◆ **ACTION ITEM**: Transcribe the data exactly, pictures excluded.

◆ **DATA BLOCK**:
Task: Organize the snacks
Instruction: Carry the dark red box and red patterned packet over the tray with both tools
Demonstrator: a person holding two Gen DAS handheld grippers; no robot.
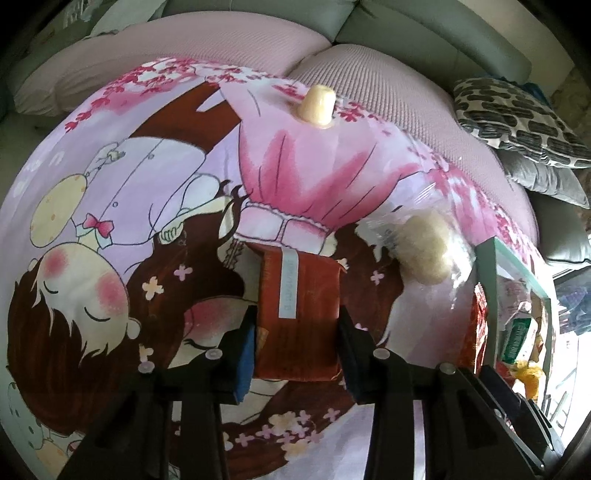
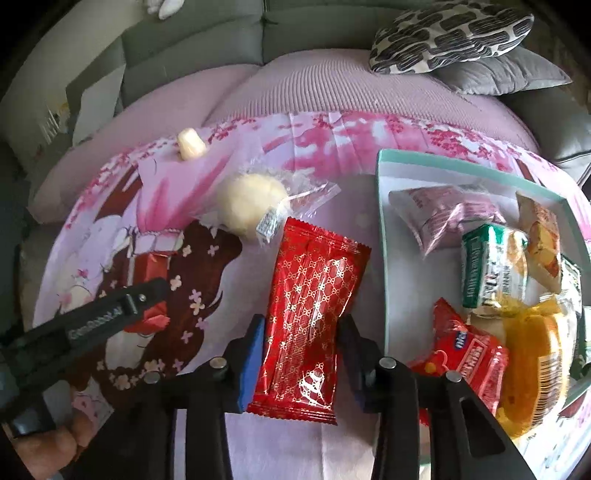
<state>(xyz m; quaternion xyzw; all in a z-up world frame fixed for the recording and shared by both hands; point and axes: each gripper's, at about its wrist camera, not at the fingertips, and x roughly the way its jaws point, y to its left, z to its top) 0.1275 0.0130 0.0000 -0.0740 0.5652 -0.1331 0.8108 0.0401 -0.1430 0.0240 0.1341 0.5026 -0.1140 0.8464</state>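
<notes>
My left gripper [image 1: 297,332] is shut on a dark red snack packet [image 1: 297,291], which lies between its blue pads on the cartoon-print cloth [image 1: 129,184]. The left gripper also shows in the right wrist view [image 2: 147,291], over that same red packet [image 2: 149,267]. My right gripper [image 2: 306,350] is shut on a shiny red patterned wrapper [image 2: 314,288]. A round pale bun in clear plastic [image 2: 251,201] lies just beyond it; the bun also shows in the left wrist view [image 1: 428,251]. A small cream jelly cup [image 1: 318,103] sits at the cloth's far edge.
A box with a teal rim [image 2: 380,229] stands at the right and holds several snacks: a pink packet [image 2: 443,214], a green-white packet [image 2: 487,266], a red packet [image 2: 469,358], a yellow one [image 2: 535,350]. Patterned cushions [image 2: 447,33] and a sofa lie behind.
</notes>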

◆ **RESULT FOR THIS EXERCISE**:
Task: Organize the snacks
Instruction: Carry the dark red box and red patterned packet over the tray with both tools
Demonstrator: a person holding two Gen DAS handheld grippers; no robot.
<state>(xyz m; quaternion xyzw; all in a z-up world frame fixed for the recording and shared by both hands; point and axes: each gripper's, at about its wrist camera, not at the fingertips, and x roughly the way its jaws point, y to its left, z to its top) 0.1275 0.0130 0.0000 -0.0740 0.5652 -0.1331 0.8108 0.0401 -0.1430 0.0240 0.1341 0.5026 -0.1140 0.8464</state>
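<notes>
My left gripper [image 1: 297,332] is shut on a dark red snack packet [image 1: 297,291], which lies between its blue pads on the cartoon-print cloth [image 1: 129,184]. The left gripper also shows in the right wrist view [image 2: 147,291], over that same red packet [image 2: 149,267]. My right gripper [image 2: 306,350] is shut on a shiny red patterned wrapper [image 2: 314,288]. A round pale bun in clear plastic [image 2: 251,201] lies just beyond it; the bun also shows in the left wrist view [image 1: 428,251]. A small cream jelly cup [image 1: 318,103] sits at the cloth's far edge.
A box with a teal rim [image 2: 380,229] stands at the right and holds several snacks: a pink packet [image 2: 443,214], a green-white packet [image 2: 487,266], a red packet [image 2: 469,358], a yellow one [image 2: 535,350]. Patterned cushions [image 2: 447,33] and a sofa lie behind.
</notes>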

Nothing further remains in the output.